- [Task prompt]
A word-for-word copy of the listing that follows is required.

- [Available data]
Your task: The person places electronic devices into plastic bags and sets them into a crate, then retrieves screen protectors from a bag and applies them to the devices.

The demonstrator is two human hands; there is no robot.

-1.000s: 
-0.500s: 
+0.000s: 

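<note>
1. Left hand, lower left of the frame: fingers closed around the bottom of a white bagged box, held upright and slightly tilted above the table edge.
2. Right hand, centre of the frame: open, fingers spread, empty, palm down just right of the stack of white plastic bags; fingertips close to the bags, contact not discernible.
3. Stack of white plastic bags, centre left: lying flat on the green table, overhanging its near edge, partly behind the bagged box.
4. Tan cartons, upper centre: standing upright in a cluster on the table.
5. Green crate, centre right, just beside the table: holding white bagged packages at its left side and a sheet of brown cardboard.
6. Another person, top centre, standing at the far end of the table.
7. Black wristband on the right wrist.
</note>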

- [Answer for this exercise]
Your task: The person places electronic devices into plastic bags and sets them into a crate, then retrieves screen protectors from a bag and applies them to the devices.

The demonstrator is two human hands; there is no robot.

-1.000s: 
-0.500s: 
+0.000s: 

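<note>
1. Left hand, lower left of the frame: fingers closed around the bottom of a white bagged box, held upright and slightly tilted above the table edge.
2. Right hand, centre of the frame: open, fingers spread, empty, palm down just right of the stack of white plastic bags; fingertips close to the bags, contact not discernible.
3. Stack of white plastic bags, centre left: lying flat on the green table, overhanging its near edge, partly behind the bagged box.
4. Tan cartons, upper centre: standing upright in a cluster on the table.
5. Green crate, centre right, just beside the table: holding white bagged packages at its left side and a sheet of brown cardboard.
6. Another person, top centre, standing at the far end of the table.
7. Black wristband on the right wrist.
</note>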

That is the complete answer.